Work required ▸
Once you reach the line with "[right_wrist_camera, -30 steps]" in the material below, copy each line exactly up to and including the line with "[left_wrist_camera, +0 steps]", and skip the pictures.

Given data ▸
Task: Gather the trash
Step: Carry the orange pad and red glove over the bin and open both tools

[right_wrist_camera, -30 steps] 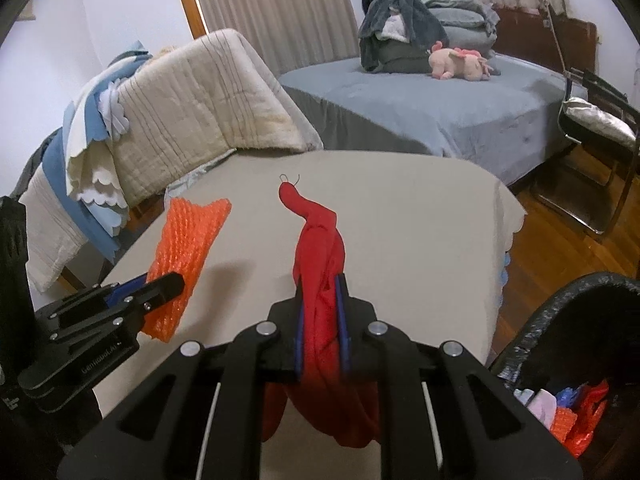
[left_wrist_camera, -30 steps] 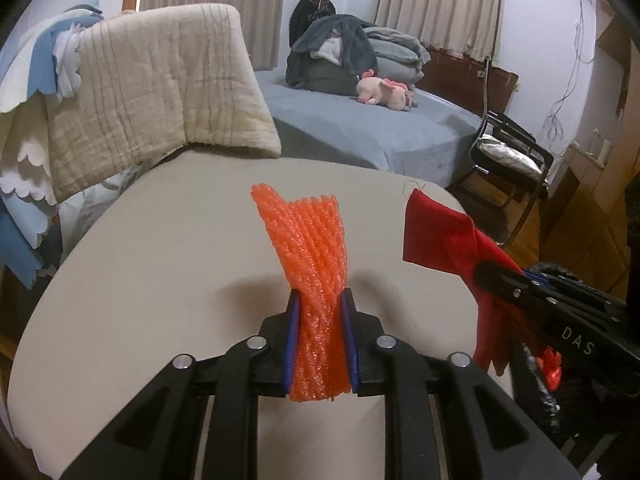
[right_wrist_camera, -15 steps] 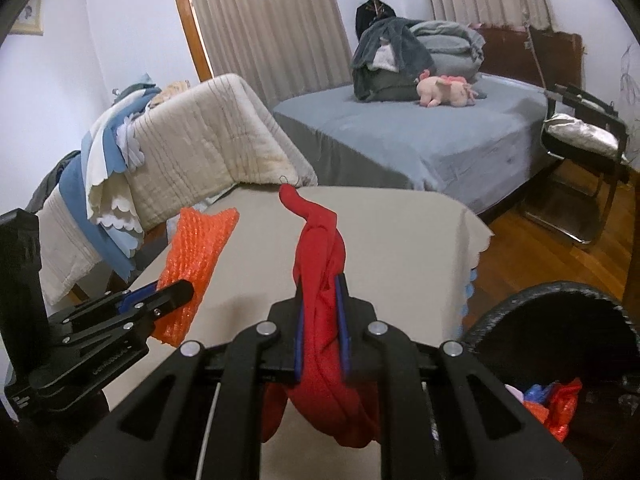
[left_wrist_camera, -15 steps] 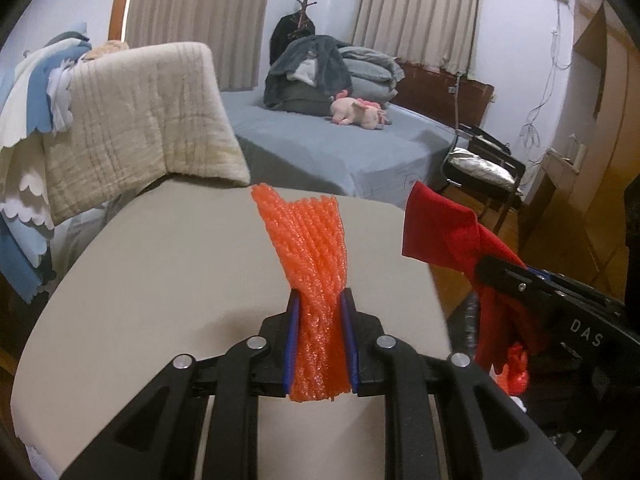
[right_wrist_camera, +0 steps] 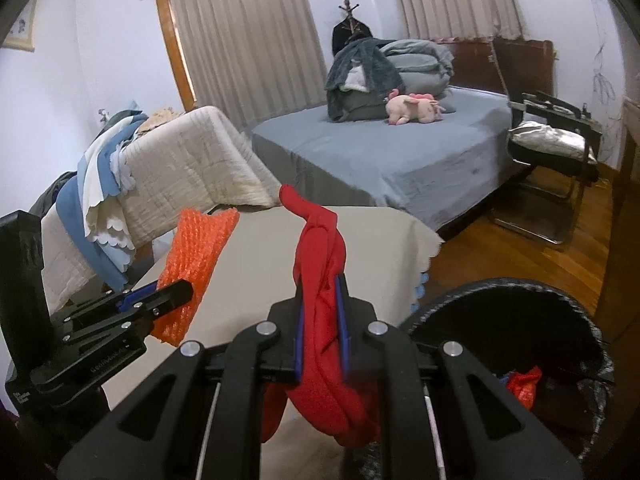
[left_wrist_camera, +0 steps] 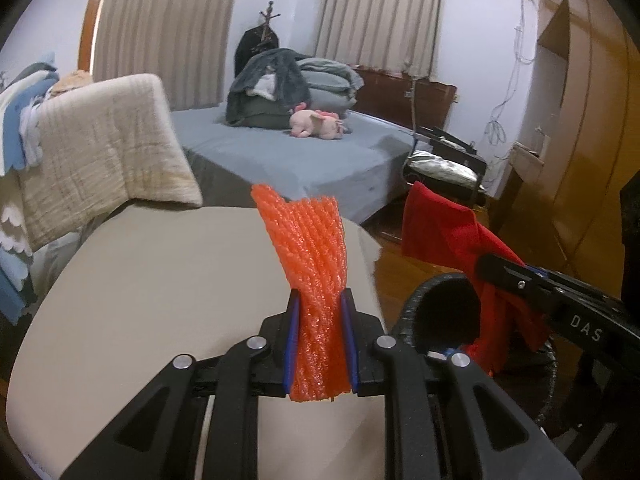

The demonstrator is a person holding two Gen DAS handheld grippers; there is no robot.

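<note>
The red cloth [right_wrist_camera: 320,312] is being held tight in the right tool [right_wrist_camera: 320,320] nearest the black bin [right_wrist_camera: 560,320], low to its right, while the orange net [left_wrist_camera: 316,288] is being pinched by the left tool [left_wrist_camera: 318,344].

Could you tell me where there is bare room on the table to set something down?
The table top is bare from the beige quilt at its far left corner to its right edge by the black bin. Crowding is at that bin side.
</note>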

Task output ▸
[right_wrist_camera, -30 steps] 
[left_wrist_camera, -30 steps] 
[right_wrist_camera, -15 steps] 
[left_wrist_camera, -15 steps] 
[right_wrist_camera, +0 steps] 
[left_wrist_camera, +0 steps] 

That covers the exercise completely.